§ TASK DESCRIPTION
Copy, exactly and without additions, every line in the records below from the one holding "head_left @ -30" through the one holding "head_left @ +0", both ends included.

[[ DATA SECTION open ]]

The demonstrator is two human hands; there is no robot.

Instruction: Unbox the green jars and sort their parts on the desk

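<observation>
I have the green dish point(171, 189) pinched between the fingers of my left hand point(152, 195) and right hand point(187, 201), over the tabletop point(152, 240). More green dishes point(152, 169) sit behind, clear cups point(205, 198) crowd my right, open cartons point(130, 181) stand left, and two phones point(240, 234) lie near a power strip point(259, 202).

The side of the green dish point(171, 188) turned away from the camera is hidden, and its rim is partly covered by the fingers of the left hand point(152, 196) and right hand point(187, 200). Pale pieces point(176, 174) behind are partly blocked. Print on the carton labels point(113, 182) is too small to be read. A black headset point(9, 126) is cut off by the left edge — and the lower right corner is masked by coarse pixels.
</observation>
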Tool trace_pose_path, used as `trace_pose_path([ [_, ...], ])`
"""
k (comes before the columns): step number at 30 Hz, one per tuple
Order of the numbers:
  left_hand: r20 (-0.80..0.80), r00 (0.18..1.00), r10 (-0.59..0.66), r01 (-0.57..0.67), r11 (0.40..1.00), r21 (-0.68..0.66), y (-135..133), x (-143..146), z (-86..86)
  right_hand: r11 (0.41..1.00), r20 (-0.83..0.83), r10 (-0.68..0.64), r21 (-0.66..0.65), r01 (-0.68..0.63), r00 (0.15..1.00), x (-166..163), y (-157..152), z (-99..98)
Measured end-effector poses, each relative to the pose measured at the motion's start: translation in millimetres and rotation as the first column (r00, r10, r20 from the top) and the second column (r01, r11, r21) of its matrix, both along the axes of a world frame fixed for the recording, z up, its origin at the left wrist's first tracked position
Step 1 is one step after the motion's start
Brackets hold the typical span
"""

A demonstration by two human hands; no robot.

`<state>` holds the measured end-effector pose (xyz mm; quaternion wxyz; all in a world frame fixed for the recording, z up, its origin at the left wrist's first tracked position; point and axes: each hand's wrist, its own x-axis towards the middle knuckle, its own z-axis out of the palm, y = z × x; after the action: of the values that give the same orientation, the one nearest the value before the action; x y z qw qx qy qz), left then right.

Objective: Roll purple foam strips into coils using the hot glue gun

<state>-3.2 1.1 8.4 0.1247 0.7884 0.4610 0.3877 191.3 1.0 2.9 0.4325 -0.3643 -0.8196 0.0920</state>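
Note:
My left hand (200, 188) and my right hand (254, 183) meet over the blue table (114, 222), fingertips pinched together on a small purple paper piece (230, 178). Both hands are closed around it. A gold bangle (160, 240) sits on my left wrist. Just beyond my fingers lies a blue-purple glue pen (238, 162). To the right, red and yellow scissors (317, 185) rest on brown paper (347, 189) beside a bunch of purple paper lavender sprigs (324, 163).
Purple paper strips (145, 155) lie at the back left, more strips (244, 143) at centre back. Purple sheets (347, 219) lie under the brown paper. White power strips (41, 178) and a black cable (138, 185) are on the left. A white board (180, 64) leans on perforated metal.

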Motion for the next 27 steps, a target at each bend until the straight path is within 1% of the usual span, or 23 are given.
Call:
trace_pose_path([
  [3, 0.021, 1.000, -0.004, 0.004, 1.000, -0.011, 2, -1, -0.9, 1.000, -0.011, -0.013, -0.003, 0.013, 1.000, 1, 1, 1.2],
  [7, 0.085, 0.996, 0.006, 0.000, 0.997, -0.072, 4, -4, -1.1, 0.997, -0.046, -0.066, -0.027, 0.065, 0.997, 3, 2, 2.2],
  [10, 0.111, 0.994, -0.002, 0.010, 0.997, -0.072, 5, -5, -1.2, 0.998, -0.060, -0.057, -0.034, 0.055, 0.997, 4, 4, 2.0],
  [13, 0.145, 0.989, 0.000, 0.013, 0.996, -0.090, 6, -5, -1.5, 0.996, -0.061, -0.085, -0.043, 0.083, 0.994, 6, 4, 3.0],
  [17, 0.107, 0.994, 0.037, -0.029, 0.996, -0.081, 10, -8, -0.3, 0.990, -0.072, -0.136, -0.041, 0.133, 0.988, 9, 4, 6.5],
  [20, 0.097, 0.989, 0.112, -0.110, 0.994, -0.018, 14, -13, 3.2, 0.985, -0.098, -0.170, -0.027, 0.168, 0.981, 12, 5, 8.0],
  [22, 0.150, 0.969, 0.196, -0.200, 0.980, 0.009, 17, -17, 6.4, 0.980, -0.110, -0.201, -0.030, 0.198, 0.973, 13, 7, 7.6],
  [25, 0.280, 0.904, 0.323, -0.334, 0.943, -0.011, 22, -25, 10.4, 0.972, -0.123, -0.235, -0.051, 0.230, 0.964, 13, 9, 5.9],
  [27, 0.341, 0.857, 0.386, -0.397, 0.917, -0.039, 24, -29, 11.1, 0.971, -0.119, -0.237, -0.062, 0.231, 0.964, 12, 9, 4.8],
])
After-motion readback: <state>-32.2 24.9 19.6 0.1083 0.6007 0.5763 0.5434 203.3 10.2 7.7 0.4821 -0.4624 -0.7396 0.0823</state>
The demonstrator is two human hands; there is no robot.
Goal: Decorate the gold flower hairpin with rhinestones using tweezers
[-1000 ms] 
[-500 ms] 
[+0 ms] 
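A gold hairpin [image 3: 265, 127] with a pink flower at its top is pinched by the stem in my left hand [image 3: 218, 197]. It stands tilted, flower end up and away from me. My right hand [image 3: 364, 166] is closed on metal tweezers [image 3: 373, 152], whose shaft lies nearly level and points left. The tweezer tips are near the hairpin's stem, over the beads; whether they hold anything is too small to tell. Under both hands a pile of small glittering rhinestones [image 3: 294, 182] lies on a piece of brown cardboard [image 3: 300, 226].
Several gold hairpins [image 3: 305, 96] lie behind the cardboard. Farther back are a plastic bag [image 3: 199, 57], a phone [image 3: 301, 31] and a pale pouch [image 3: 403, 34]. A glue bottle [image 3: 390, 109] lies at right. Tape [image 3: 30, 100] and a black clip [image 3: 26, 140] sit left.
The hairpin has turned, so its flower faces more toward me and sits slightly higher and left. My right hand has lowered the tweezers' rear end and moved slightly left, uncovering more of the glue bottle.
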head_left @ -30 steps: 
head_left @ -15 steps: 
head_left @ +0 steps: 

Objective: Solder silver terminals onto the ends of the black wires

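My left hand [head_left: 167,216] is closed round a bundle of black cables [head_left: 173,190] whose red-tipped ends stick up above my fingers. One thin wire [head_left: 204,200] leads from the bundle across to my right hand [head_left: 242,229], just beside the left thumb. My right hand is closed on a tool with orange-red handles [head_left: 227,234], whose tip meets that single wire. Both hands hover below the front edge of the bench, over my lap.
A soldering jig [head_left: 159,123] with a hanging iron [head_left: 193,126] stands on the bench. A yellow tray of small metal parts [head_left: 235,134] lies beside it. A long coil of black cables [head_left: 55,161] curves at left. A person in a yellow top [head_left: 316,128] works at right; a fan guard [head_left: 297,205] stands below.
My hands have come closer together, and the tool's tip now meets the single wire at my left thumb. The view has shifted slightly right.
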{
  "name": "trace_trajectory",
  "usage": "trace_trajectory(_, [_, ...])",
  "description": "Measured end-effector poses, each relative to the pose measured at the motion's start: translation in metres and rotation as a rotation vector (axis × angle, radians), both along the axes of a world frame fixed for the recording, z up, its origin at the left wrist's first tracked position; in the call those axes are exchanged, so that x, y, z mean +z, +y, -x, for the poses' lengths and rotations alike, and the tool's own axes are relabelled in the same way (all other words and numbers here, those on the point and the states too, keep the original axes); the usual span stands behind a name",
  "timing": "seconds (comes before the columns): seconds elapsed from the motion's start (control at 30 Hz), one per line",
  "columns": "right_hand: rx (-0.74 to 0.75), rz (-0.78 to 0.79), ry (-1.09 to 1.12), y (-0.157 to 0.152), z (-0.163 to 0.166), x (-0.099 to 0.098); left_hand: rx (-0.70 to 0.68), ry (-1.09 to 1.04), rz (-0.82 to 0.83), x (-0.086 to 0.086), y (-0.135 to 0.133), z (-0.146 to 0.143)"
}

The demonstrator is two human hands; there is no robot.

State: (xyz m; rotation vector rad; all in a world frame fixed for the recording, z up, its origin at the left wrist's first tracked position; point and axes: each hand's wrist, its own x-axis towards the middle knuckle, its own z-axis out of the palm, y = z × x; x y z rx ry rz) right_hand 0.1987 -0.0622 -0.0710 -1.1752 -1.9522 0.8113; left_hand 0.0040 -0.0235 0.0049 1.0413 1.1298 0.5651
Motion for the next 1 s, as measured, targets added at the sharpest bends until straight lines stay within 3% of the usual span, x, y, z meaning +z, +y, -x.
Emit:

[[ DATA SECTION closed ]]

§ SOLUTION TO THIS PROBLEM
head_left @ -30 steps: 
head_left @ -15 steps: 
head_left @ +0 steps: 

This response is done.